# Balanced Augmented Dataset Generation

This notebook generates a balanced dataset by ensuring a 1:1 ratio between stereotypical and antistereotypical examples. The balanced dataset is designed to help mitigate bias during fine-tuning by preventing overrepresentation of stereotypes.


In [2]:
from datasets import load_from_disk, Dataset
import random

# Chemin vers le dataset que tu avais déjà préparé
dataset_path = "C:/Users/sarah/Documents/ERASMUS/NLP/augmented_dataset"
dataset = load_from_disk(dataset_path)

# Fusionner train + test en un seul pool
examples = list(dataset["train"]) + list(dataset["test"])


In [3]:
stereotypes = [ex["text"] for ex in examples if ex["label"] == 0]
antistereotypes = [ex["text"] for ex in examples if ex["label"] == 1]

print(f"Nombre de stéréotypes  : {len(stereotypes)}")
print(f"Nombre d'antistéréos : {len(antistereotypes)}")

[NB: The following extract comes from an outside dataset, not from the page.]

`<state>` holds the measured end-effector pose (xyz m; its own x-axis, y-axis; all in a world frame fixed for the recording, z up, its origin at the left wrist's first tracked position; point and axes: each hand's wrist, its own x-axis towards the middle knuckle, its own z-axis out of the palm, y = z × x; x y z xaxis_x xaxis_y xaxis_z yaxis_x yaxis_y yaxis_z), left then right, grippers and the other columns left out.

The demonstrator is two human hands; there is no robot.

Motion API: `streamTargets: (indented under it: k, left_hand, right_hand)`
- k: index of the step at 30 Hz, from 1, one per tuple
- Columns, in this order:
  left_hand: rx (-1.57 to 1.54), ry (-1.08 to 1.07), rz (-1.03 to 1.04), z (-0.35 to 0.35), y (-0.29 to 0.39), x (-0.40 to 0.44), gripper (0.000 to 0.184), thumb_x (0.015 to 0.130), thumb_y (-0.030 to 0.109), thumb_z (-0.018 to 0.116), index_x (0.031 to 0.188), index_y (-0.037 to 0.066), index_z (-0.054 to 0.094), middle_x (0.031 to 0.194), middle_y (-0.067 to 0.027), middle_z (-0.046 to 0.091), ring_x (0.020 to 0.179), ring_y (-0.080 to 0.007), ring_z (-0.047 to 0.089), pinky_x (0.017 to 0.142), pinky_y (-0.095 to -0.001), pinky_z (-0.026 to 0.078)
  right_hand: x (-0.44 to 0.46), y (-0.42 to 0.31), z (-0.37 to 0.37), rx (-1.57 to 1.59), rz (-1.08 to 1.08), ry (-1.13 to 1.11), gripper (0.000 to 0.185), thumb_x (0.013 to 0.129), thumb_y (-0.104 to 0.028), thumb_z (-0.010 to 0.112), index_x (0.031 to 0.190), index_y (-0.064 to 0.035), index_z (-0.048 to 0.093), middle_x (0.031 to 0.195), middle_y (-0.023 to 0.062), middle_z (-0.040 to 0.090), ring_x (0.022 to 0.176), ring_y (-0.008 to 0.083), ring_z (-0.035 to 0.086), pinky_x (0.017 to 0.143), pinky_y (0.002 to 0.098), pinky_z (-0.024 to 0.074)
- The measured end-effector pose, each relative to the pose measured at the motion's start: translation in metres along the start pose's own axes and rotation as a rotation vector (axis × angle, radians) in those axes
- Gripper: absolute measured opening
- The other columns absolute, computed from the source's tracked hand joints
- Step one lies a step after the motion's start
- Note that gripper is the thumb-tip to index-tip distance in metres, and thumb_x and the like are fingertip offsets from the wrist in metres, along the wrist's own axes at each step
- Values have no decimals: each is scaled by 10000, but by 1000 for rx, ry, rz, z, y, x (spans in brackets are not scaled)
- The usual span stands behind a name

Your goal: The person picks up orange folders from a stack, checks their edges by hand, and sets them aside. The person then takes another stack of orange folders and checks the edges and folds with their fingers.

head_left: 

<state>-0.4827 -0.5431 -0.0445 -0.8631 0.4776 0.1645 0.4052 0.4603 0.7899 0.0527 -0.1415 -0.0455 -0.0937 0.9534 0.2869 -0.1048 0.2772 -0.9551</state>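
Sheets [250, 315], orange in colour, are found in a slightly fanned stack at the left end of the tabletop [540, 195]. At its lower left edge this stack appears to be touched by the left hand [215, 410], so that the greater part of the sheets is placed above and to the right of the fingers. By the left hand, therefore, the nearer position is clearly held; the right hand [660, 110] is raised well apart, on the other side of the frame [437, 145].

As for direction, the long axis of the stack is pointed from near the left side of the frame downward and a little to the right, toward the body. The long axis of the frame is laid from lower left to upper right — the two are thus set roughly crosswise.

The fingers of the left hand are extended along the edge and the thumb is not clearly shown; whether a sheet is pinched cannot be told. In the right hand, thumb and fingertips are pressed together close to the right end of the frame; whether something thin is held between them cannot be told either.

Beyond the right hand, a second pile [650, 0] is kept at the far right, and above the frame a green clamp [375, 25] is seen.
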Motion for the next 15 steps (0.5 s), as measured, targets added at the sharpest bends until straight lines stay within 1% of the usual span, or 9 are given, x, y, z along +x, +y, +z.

Nombre de stéréotypes  : 2106
Nombre d'antistéréos : 6318


In [4]:
from transformers import pipeline

#  Utilise t5-base 
paraphraser = pipeline("text2text-generation", model="t5-base", max_new_tokens=64)


  _torch_pytree._register_pytree_node(
W0702 19:36:19.795707 22524 Lib\site-packages\torch\distributed\elastic\multiprocessing\redirects.py:29] NOTE: Redirects are currently not supported in Windows or MacOs.
  _torch_pytree._register_pytree_node(
For now, this behavior is kept to avoid breaking backwards compatibility when padding/encoding with `truncation is True`.
- Be aware that you SHOULD NOT rely on t5-base automatically truncating your input to 512 when padding/encoding.
- If you want to encode/pad to sequences longer than 512 you can either instantiate this tokenizer with `model_max_length` or pass `max_length` when encoding/padding.


In [5]:
paraphrased_antis = []

#  Choisis ici le nombre de phrases à paraphraser pour test rapide (ex: 100)
subset = antistereotypes[:100]

for text in subset:
    try:
        # "paraphrase:" est le prompt par défaut pour T5
        result = paraphraser(f"paraphrase: {text}", num_return_sequences=3, do_sample=True, top_k=120)
        for r in result:
            paraphrased_antis.append(r["generated_text"])
    except Exception as e:
        print(f" Erreur sur : {text}")


In [6]:
# Garder 1 version de chaque stéréotype
final_examples = [{"text": text} for text in random.sample(stereotypes, k=len(subset))]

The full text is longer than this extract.